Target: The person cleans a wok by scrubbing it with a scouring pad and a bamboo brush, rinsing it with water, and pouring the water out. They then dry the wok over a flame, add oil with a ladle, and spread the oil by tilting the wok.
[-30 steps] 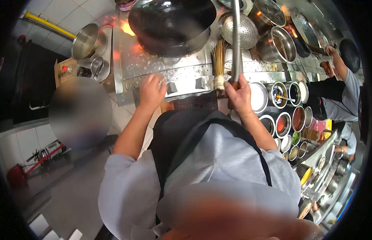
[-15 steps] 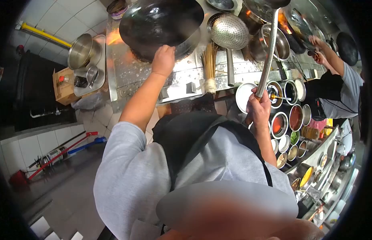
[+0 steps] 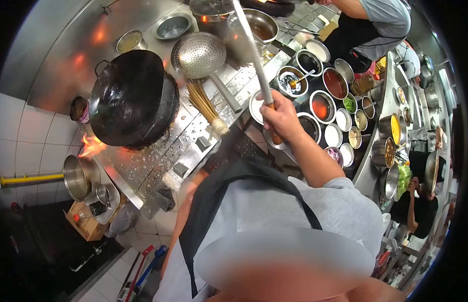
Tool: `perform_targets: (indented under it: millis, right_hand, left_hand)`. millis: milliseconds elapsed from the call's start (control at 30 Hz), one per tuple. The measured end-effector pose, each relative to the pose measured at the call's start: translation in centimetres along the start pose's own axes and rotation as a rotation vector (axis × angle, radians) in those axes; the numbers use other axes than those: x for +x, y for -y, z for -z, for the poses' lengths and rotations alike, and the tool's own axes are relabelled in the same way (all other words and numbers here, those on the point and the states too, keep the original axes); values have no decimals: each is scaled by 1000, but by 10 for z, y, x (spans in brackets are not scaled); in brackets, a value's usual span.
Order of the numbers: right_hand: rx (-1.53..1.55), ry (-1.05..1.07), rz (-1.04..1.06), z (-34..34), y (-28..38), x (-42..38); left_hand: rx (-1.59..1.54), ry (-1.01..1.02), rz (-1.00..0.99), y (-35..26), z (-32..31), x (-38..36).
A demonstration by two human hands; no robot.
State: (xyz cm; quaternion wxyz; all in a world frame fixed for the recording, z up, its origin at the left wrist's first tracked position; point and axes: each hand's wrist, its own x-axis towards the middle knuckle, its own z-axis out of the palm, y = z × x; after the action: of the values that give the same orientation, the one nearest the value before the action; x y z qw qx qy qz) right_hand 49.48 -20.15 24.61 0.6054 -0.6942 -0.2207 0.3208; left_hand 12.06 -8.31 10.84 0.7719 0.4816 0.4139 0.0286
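My right hand (image 3: 278,117) grips the wooden end of a long steel ladle handle (image 3: 251,50), which slants up over the counter toward a steel pot (image 3: 259,25); its bowl is blurred. My left forearm (image 3: 186,211) drops toward the stove's front edge, and the hand itself is hidden by my apron and chest. A large black wok (image 3: 130,98) sits tilted on the burner, with flames (image 3: 90,146) licking out at its lower left. Beside it lie a perforated skimmer (image 3: 198,55) and a bamboo brush (image 3: 203,108).
Several round seasoning bowls (image 3: 322,105) fill the counter right of my hand. A co-worker (image 3: 370,20) stands at the top right, another person (image 3: 420,201) at the far right. A steel pot (image 3: 78,176) and a cardboard box (image 3: 85,224) sit left of the stove.
My view has swung, so the wok now lies to the left. My left hand has left the wok's rim and dropped out of sight. My right hand still holds the ladle, now over the bowls.
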Motion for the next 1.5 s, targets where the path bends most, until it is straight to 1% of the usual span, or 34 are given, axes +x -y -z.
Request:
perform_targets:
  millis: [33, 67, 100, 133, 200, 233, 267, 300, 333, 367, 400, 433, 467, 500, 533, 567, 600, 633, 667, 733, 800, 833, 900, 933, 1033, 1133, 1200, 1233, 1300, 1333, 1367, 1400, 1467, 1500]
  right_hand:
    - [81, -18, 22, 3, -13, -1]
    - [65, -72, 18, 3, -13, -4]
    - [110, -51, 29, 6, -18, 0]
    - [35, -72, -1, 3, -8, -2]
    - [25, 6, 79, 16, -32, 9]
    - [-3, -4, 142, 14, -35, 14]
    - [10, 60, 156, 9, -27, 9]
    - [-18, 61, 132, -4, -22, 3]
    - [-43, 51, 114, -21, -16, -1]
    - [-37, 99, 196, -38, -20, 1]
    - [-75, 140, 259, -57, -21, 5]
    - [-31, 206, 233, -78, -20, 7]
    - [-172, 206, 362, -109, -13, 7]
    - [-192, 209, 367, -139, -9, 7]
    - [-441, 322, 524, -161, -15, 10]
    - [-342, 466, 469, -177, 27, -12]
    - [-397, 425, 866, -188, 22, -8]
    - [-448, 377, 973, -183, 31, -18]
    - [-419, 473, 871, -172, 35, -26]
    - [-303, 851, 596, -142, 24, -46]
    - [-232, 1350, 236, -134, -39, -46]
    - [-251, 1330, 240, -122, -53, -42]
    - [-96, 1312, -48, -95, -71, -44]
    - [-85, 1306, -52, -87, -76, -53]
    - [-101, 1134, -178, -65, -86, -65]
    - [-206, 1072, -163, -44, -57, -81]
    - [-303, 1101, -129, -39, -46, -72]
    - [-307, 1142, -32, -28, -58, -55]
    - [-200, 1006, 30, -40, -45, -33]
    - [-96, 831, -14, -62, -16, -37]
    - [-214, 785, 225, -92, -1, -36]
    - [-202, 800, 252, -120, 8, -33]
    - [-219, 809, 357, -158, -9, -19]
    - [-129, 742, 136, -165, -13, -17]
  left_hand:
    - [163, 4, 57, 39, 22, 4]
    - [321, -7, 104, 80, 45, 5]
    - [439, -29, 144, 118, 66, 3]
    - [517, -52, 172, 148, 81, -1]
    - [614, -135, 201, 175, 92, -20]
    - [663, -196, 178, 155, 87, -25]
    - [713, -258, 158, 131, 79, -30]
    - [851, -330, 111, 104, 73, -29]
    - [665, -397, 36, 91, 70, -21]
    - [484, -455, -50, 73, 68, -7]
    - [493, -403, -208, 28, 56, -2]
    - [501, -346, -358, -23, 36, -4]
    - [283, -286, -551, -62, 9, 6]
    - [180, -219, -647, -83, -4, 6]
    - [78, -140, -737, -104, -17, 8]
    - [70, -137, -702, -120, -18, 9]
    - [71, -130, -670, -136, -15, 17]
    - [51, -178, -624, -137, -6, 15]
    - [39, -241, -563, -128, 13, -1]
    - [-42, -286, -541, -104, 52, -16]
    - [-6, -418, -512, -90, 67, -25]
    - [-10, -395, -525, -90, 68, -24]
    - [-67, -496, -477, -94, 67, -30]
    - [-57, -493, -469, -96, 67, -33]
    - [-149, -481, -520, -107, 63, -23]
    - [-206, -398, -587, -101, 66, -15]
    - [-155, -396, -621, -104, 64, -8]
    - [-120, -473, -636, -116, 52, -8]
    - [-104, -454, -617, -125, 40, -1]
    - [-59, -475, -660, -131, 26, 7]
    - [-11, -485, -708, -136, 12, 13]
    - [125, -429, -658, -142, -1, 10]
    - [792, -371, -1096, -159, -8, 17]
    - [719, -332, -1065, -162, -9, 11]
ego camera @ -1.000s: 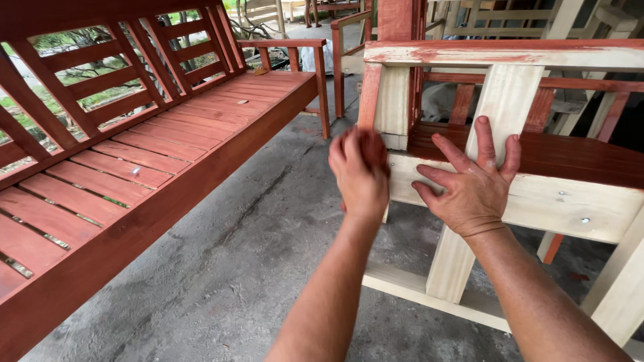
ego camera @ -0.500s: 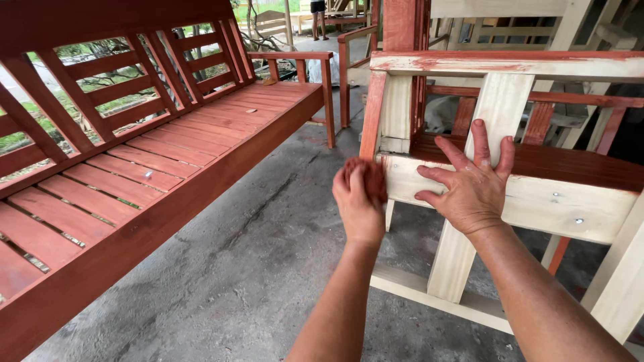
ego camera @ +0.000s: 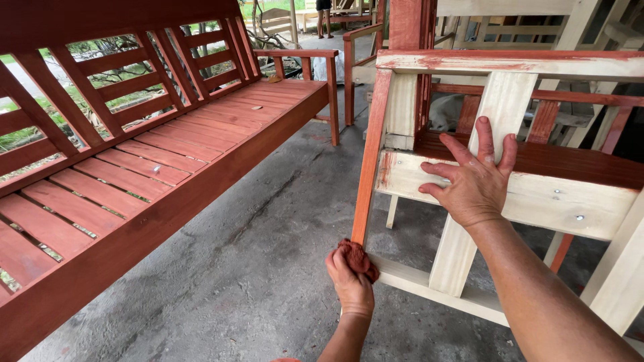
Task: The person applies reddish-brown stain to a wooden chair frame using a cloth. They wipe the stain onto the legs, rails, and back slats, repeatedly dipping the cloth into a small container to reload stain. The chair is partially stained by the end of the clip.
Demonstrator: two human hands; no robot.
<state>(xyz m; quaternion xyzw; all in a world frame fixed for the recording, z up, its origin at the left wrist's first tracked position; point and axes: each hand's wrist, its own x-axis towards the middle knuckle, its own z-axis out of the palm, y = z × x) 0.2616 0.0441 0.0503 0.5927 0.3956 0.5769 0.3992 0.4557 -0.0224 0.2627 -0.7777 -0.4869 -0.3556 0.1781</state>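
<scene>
Our left hand [ego camera: 349, 283] closed round red-stained rag [ego camera: 357, 257], rag pressed at foot of front leg [ego camera: 371, 157] of pale wooden chair frame [ego camera: 530, 201]. Our right hand [ego camera: 475, 184] open, flat on frame's rail. Red bench [ego camera: 154, 161] alongside.

Two hands are in view: a left hand [ego camera: 349, 281] and a right hand [ego camera: 475, 181]. One red-stained rag [ego camera: 355, 257] is seen. One long red bench [ego camera: 161, 167] stands at left, and one partly stained wooden frame [ego camera: 537, 194] at right. Two screw heads [ego camera: 555, 196] show on the frame's pale rail.
</scene>
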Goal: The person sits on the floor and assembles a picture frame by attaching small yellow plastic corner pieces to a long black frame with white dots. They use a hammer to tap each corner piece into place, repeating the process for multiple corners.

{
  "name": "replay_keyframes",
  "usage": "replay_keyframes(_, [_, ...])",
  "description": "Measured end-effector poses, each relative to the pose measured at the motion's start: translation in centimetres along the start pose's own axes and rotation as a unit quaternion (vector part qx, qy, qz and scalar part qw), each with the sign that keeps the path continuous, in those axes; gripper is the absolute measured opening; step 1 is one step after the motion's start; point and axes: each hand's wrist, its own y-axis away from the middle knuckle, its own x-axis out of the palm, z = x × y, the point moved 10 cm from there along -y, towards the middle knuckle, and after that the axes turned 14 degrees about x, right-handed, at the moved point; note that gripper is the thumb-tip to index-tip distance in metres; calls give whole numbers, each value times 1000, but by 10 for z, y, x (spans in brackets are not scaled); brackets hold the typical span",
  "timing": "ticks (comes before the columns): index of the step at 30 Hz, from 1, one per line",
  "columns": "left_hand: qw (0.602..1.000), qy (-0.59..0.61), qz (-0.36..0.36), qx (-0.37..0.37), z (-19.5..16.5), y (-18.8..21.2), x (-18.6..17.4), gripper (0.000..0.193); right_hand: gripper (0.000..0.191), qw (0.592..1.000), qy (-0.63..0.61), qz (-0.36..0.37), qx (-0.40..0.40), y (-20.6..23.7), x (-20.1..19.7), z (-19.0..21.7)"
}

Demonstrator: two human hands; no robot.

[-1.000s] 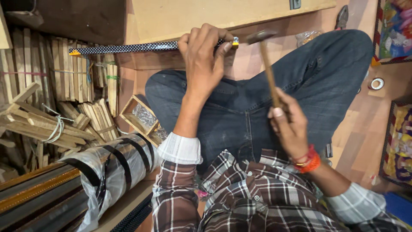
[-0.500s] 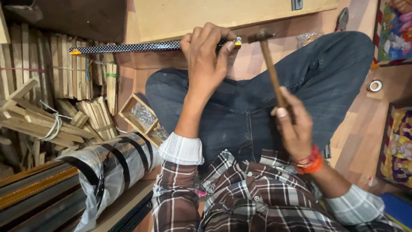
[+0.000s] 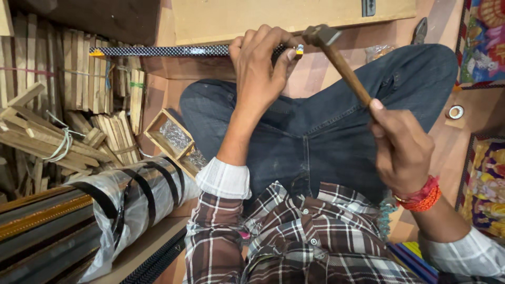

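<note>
1. Where the left forearm rises from its rolled white cuff toward the top of the view, the left hand (image 3: 261, 66) is seen arched, back toward the camera, over a long dark patterned moulding strip (image 3: 163, 51).
2. The strip is pinched in the left grip near its right end: the fingers are curled over its upper edge and the thumb is pressed against its near side.
3. The strip is laid level across the upper part of the view, just in front of a pale wooden board (image 3: 273, 18), with yellow showing at both of its cut ends.
4. The right hand (image 3: 402, 150) is held lower right, with the wrist bent and a red-orange thread band around it; its grip is pressed together around the lower end of a hammer (image 3: 339, 60).
5. The wooden handle is slanted up and to the left, and the metal head is placed just beside the strip's right end, close to the left fingertips; whether head and strip are touching cannot be told.
6. Crossed legs in dark jeans (image 3: 326, 131) are seen beneath both hands.
7. Bundled wooden slats (image 3: 63, 79) and a small wooden tray (image 3: 173, 139) are lying at the left.
</note>
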Motion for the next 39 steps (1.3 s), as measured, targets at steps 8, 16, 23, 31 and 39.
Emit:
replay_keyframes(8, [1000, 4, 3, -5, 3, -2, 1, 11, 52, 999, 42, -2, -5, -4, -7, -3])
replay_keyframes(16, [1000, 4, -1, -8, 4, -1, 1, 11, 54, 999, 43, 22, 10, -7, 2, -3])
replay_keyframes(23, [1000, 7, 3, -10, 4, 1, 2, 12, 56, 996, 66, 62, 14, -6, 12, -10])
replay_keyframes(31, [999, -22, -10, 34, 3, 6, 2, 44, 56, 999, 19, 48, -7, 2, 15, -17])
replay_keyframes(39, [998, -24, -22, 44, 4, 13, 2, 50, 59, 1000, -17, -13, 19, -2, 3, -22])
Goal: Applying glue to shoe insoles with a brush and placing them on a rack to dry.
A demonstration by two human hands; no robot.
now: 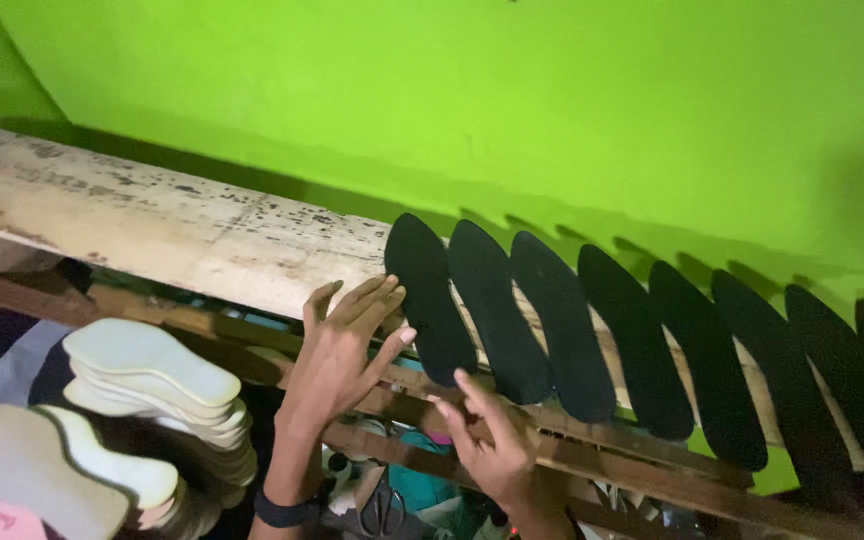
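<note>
Pale soles are stacking up nearest, below a worn wooden plank leaning along a green wall. Left hand is spreading wide, empty; right hand is touching the first of several black pointed insoles lying overlapped on the plank.

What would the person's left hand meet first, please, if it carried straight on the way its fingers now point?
Probably the leftmost black insole: the left hand has its fingers spread, pointing up and to the right, just short of that insole on the worn wooden plank. Depth is unclear.
</note>
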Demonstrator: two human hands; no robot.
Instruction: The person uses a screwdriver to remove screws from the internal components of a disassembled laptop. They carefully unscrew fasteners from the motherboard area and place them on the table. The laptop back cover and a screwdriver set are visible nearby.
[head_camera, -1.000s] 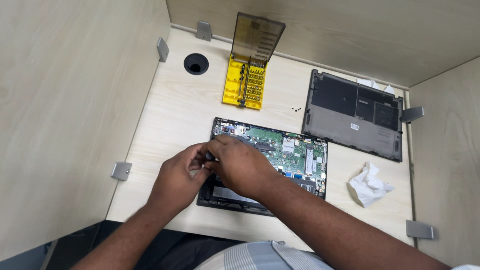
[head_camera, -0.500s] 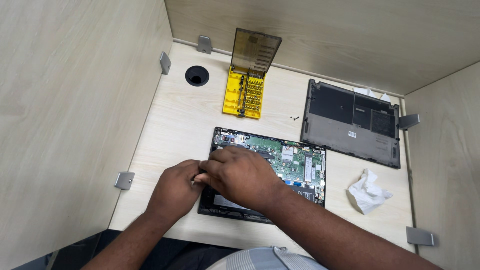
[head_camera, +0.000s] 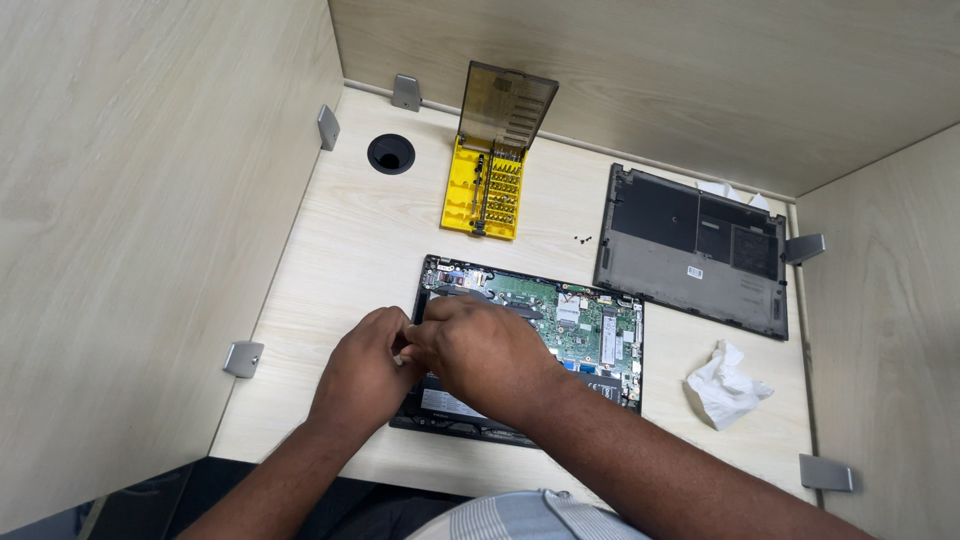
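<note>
An opened laptop (head_camera: 590, 325) lies bottom-up on the desk, its green circuit board exposed. Both of my hands meet over its left half. My left hand (head_camera: 362, 372) has curled fingers that press against my right hand (head_camera: 482, 348) at the laptop's left edge. My right hand lies across the board and covers the near left part. Something small and pale shows between the fingertips, but I cannot make out what it is. The laptop's removed dark bottom cover (head_camera: 692, 245) lies at the back right.
A yellow screwdriver bit case (head_camera: 485, 188) with its smoky lid raised stands behind the laptop. Tiny black screws (head_camera: 582, 239) lie beside it. A crumpled white tissue (head_camera: 724, 384) is at the right. A round cable hole (head_camera: 390, 153) is at the back left. Wooden partition walls enclose the desk.
Both hands stay joined and have shifted slightly toward the laptop's near left edge. The view has tilted a little; nothing else on the desk has moved.
</note>
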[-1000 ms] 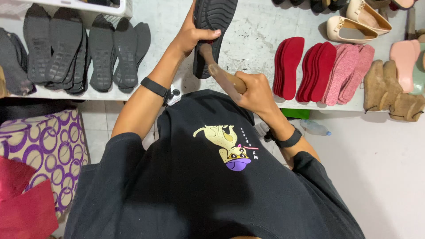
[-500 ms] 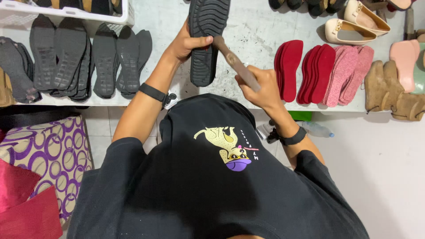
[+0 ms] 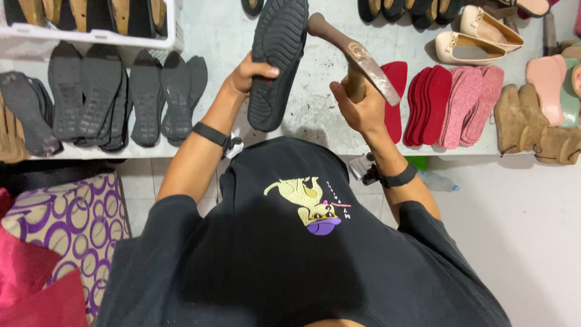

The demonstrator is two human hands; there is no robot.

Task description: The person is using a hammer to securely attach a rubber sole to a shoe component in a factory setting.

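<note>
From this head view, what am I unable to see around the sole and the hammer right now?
- Inner face of the black sole: turned away from the camera; only the tread shows.
- Toe end of the sole: cut off by the top edge.
- Hammer handle: hidden inside the grip of the right hand.
- Left hand fingers: wrapped behind the sole.
- White basket: contents cut off by the top edge.

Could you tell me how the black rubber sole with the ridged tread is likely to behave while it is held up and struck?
The black ridged rubber sole is probably light: the left hand holds it up alone by one edge. It looks fairly stiff, as it stays straight without drooping. Its ridged tread likely resists slipping, though blows from the brown hammer in the right hand might twist it.
</note>
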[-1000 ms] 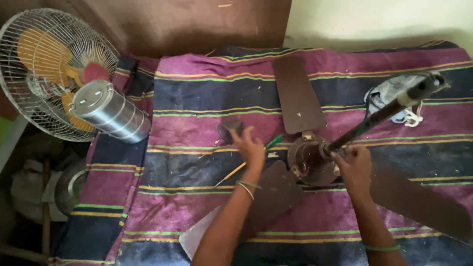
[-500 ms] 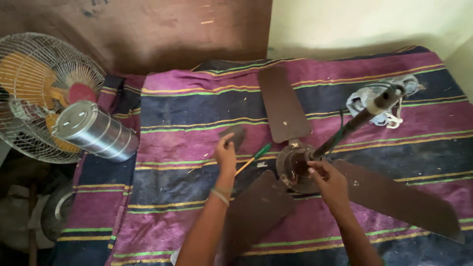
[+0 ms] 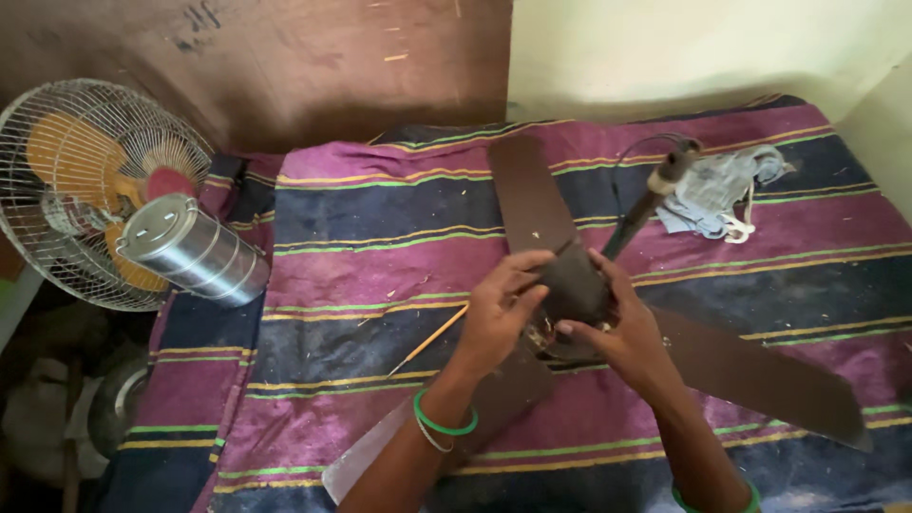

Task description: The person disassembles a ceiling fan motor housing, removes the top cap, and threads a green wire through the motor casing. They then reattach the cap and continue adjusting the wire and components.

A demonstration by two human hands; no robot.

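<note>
Ceiling fan (image 3: 570, 285) lies mid-blanket, dark motor hub up, 3 brown blades (image 3: 528, 195) spread out, downrod (image 3: 646, 204) slanting up-right. Left hand (image 3: 499, 309) is wrapped on the hub's left side, fingers curled over the top; right hand (image 3: 622, 332) cups the hub from the right & below, fingers closed against it. Thin yellow-handled tool (image 3: 427, 340) lies just left of the hands on the striped blanket (image 3: 380, 256). Grey rag (image 3: 717, 190) near the rod's top end. Far left: pedestal fan (image 3: 90, 190) w/ a steel tiffin box (image 3: 190, 249) in front.
</note>
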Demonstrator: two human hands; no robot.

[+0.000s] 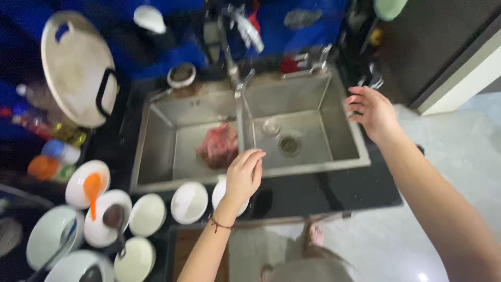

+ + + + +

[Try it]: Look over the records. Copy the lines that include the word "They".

[Answer to this problem]:
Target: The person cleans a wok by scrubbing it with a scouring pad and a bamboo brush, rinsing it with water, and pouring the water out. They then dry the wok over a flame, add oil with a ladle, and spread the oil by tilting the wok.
Task: The person applies reddish-brown stain to a wooden chair frame using a cloth. They wipe the stain onto the legs, rails, and back slats, repeatedly dipping the cloth into a small container to reload stain. The chair is partially stained by the end of the clip.
Goal: The person sits on the floor and assembles a picture frame by attaching small yellow plastic corner pieces to a long black frame with white dots. They use a hammer to tap each corner piece into place, repeating the process for multiple corners.
Instruction: The person uses a screwdriver to remove screws from the internal components of a disassembled laptop. They carefully unscrew fasteners from the motherboard area and place them on the table. The laptop back cover and a screwdriver set are visible nearby.
Task description: The person disassembles a ceiling fan motor housing, removes the top cap, and threads a green wire through the motor casing. They then reattach the cap and continue adjusting the wire and components.

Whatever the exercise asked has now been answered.